[Data entries]
|---|

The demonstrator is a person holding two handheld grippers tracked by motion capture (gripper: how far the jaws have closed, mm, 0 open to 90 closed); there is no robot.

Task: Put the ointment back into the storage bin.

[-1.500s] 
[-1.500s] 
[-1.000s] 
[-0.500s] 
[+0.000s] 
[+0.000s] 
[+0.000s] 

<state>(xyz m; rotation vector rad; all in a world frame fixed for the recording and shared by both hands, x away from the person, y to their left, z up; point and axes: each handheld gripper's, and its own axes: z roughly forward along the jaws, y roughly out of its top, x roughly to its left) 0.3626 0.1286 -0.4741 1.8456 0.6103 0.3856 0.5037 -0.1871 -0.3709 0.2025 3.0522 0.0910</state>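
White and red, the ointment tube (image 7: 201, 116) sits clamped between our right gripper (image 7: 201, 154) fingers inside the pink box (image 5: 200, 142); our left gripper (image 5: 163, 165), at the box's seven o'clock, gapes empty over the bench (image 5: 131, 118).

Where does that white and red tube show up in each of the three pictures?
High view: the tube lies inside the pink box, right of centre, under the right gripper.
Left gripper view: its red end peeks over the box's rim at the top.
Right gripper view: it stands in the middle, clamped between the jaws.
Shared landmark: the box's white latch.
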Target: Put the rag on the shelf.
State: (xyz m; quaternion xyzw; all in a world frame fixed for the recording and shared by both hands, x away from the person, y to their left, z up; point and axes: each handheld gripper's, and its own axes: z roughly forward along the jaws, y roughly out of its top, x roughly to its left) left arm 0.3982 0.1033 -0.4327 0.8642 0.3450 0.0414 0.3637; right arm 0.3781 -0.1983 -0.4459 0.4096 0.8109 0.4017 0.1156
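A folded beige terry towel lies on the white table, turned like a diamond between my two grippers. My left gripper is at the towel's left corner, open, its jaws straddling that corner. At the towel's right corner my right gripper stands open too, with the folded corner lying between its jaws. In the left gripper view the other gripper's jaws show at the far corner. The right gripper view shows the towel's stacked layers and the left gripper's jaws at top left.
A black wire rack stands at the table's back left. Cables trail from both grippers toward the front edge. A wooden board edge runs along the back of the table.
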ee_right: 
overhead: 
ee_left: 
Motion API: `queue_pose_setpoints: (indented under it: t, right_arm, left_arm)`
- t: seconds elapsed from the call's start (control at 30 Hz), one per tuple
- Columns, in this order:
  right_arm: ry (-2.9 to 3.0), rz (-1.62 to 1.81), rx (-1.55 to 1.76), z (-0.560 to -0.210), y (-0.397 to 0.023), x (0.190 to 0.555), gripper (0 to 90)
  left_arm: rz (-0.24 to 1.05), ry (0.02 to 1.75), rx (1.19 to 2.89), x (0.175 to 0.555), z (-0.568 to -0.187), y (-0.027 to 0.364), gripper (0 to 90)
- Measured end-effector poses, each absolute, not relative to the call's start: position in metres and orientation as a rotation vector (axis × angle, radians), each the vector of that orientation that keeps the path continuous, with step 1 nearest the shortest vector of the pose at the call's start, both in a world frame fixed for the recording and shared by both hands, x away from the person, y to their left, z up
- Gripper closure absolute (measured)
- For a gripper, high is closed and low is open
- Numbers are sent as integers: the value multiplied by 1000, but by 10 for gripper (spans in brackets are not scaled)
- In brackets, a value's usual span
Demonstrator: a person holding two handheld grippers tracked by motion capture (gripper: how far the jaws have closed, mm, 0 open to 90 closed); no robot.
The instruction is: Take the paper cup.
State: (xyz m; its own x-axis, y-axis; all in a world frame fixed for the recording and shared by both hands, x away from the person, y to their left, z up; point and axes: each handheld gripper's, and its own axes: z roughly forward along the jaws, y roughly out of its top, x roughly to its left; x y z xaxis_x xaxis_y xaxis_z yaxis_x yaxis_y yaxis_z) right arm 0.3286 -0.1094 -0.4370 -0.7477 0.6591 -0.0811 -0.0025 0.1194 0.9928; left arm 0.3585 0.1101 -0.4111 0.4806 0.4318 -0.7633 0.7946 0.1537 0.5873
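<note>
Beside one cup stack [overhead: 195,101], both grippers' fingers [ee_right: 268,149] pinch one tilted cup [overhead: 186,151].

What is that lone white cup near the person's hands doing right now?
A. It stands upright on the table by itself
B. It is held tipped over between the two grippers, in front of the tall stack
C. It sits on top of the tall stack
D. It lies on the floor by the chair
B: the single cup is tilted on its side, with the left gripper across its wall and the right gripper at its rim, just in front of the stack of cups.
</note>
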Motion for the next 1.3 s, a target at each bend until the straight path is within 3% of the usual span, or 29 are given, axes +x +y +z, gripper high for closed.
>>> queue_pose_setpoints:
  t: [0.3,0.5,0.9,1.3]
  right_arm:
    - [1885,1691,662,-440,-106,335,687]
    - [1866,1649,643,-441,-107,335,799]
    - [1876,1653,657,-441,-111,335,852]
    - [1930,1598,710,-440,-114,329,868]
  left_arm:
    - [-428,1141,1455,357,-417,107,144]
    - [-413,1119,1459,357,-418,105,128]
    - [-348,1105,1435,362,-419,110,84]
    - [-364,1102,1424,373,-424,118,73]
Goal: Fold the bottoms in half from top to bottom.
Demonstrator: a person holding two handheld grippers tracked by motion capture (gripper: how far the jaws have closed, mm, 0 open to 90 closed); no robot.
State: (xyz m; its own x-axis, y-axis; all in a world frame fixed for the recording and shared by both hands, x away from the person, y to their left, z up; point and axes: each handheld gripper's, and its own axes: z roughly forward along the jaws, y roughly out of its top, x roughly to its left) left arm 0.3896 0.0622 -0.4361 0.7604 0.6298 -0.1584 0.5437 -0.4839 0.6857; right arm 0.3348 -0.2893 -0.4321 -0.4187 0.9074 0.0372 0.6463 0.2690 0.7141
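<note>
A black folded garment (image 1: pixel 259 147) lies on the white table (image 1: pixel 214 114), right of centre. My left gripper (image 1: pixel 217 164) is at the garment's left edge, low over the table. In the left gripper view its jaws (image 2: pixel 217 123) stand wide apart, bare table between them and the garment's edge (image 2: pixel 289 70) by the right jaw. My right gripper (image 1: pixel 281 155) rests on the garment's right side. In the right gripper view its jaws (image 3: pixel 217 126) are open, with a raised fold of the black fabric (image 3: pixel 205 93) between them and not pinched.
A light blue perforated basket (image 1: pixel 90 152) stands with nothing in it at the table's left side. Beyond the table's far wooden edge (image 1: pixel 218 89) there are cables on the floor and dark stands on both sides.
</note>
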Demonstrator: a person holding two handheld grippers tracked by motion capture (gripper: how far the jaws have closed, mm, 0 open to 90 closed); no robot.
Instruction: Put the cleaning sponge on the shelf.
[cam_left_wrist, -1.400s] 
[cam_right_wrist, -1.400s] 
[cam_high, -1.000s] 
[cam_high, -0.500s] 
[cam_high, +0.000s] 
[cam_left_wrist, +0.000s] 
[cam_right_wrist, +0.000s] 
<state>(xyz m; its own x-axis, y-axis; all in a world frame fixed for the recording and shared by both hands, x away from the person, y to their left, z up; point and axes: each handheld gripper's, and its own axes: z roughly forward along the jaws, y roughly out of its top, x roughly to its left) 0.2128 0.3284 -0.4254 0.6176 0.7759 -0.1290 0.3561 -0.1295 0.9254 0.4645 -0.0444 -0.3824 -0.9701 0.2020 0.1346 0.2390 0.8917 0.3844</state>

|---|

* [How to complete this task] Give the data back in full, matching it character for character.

* [Result of the task]
The demonstrator is a person holding two handheld grippers tracked by motion capture (gripper: how far the jaws have closed, mm, 0 open to 90 closed); there is no robot.

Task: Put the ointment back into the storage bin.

[-1.500s] 
[-1.500s] 
[-1.000s] 
[-0.500s] 
[+0.000s] 
[+0.000s] 
[+0.000s] 

<state>(xyz m; rotation vector rad; all in a world frame fixed for the recording and shared by both hands, x away from the person, y to their left, z up; point and axes: each handheld gripper's, and its own axes: z roughly forward along the jaws, y roughly out of its top, x roughly to its left) 0.3626 0.1286 -0.4741 1.8456 0.6103 0.3856 0.5037 -0.1871 -0.3709 0.2025 3.0522 0.0910</state>
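White and red, the ointment tube (image 7: 201, 116) sits clamped between our right gripper (image 7: 201, 154) fingers inside the pink box (image 5: 200, 142); our left gripper (image 5: 163, 165), at the box's seven o'clock, gapes empty over the bench (image 5: 131, 118).

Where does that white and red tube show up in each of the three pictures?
High view: the tube lies inside the pink box, right of centre, under the right gripper.
Left gripper view: its red end peeks over the box's rim at the top.
Right gripper view: it stands in the middle, clamped between the jaws.
Shared landmark: the box's white latch.
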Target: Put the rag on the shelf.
State: (xyz m; quaternion xyzw; all in a world frame fixed for the recording and shared by both hands, x away from the person, y to their left, z up; point and axes: each handheld gripper's, and its own axes: z roughly forward along the jaws, y roughly out of its top, x roughly to its left) left arm 0.3982 0.1033 -0.4327 0.8642 0.3450 0.0414 0.3637; right arm 0.3781 -0.1983 -0.4459 0.4096 0.8109 0.4017 0.1156
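A folded beige terry towel lies on the white table, turned like a diamond between my two grippers. My left gripper is at the towel's left corner, open, its jaws straddling that corner. At the towel's right corner my right gripper stands open too, with the folded corner lying between its jaws. In the left gripper view the other gripper's jaws show at the far corner. The right gripper view shows the towel's stacked layers and the left gripper's jaws at top left.
A black wire rack stands at the table's back left. Cables trail from both grippers toward the front edge. A wooden board edge runs along the back of the table.
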ee_right: 
overhead: 
ee_left: 
Motion API: `queue_pose_setpoints: (indented under it: t, right_arm, left_arm)`
- t: seconds elapsed from the call's start (control at 30 Hz), one per tuple
- Columns, in this order:
  right_arm: ry (-2.9 to 3.0), rz (-1.62 to 1.81), rx (-1.55 to 1.76), z (-0.560 to -0.210), y (-0.397 to 0.023), x (0.190 to 0.555), gripper (0 to 90)
  left_arm: rz (-0.24 to 1.05), ry (0.02 to 1.75), rx (1.19 to 2.89), x (0.175 to 0.555), z (-0.568 to -0.187), y (-0.027 to 0.364), gripper (0 to 90)
- Measured end-effector poses, each absolute, not relative to the call's start: position in metres and orientation as a rotation vector (axis × angle, radians), each the vector of that orientation that keeps the path continuous, with step 1 nearest the shortest vector of the pose at the call's start, both in a world frame fixed for the recording and shared by both hands, x away from the person, y to their left, z up
- Gripper closure absolute (measured)
- For a gripper, high is closed and low is open
- Numbers are sent as integers: the value multiplied by 1000, but by 10 for gripper (spans in brackets are not scaled)
- In brackets, a value's usual span
Demonstrator: a person holding two handheld grippers tracked by motion capture (gripper: how far the jaws have closed, mm, 0 open to 90 closed); no robot.
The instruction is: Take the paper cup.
State: (xyz m; its own x-axis, y-axis; all in a world frame fixed for the recording and shared by both hands, x away from the person, y to their left, z up; point and axes: each handheld gripper's, and its own axes: z roughly forward along the jaws, y roughly out of its top, x roughly to its left; x y z xaxis_x xaxis_y xaxis_z yaxis_x yaxis_y yaxis_z) right arm 0.3286 -0.1094 -0.4370 -0.7477 0.6591 -0.0811 -0.0025 0.1194 0.9928; left arm 0.3585 0.1101 -0.4111 0.4806 0.4318 -0.7633 0.7946 0.1537 0.5873
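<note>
Beside one cup stack [overhead: 195,101], both grippers' fingers [ee_right: 268,149] pinch one tilted cup [overhead: 186,151].

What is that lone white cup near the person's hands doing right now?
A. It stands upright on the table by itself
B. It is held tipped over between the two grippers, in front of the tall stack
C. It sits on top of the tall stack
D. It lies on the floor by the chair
B: the single cup is tilted on its side, with the left gripper across its wall and the right gripper at its rim, just in front of the stack of cups.
</note>
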Motion for the next 1.3 s, a target at each bend until the straight path is within 3% of the usual span, or 29 are given, axes +x +y +z, gripper high for closed.
>>> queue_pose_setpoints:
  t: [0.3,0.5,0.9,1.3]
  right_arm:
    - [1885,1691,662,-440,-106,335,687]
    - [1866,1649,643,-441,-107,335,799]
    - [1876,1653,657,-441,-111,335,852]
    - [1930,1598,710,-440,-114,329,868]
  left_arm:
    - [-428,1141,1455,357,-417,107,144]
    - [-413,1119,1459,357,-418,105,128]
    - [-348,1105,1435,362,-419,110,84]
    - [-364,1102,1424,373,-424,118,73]
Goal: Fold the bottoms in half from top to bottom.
Demonstrator: a person holding two handheld grippers tracked by motion capture (gripper: how far the jaws have closed, mm, 0 open to 90 closed); no robot.
State: (xyz m; its own x-axis, y-axis; all in a world frame fixed for the recording and shared by both hands, x away from the person, y to their left, z up; point and axes: each handheld gripper's, and its own axes: z roughly forward along the jaws, y roughly out of its top, x roughly to its left) left arm 0.3896 0.0622 -0.4361 0.7604 0.6298 -0.1584 0.5437 -0.4839 0.6857; right arm 0.3348 -0.2893 -0.4321 -0.4187 0.9074 0.0372 0.6463 0.2690 0.7141
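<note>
A black folded garment (image 1: pixel 259 147) lies on the white table (image 1: pixel 214 114), right of centre. My left gripper (image 1: pixel 217 164) is at the garment's left edge, low over the table. In the left gripper view its jaws (image 2: pixel 217 123) stand wide apart, bare table between them and the garment's edge (image 2: pixel 289 70) by the right jaw. My right gripper (image 1: pixel 281 155) rests on the garment's right side. In the right gripper view its jaws (image 3: pixel 217 126) are open, with a raised fold of the black fabric (image 3: pixel 205 93) between them and not pinched.
A light blue perforated basket (image 1: pixel 90 152) stands with nothing in it at the table's left side. Beyond the table's far wooden edge (image 1: pixel 218 89) there are cables on the floor and dark stands on both sides.
</note>
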Demonstrator: a person holding two handheld grippers tracked by motion capture (gripper: how far the jaws have closed, mm, 0 open to 90 closed); no robot.
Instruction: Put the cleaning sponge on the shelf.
[cam_left_wrist, -1.400s] 
[cam_right_wrist, -1.400s] 
[cam_high, -1.000s] 
[cam_high, -0.500s] 
[cam_high, +0.000s] 
[cam_left_wrist, +0.000s] 
[cam_right_wrist, +0.000s] 
<state>(xyz m; its own x-axis, y-axis; all in a world frame fixed for the recording and shared by both hands, x away from the person, y to their left, z up; point and axes: each handheld gripper's, and its own axes: z roughly forward along the jaws, y roughly out of its top, x roughly to its left) 0.2128 0.3284 -0.4254 0.6176 0.7759 -0.1290 0.3561 -0.1295 0.9254 0.4645 -0.0444 -0.3824 -0.9701 0.2020 0.1346 0.2390 0.8917 0.3844</state>

No further answer is needed.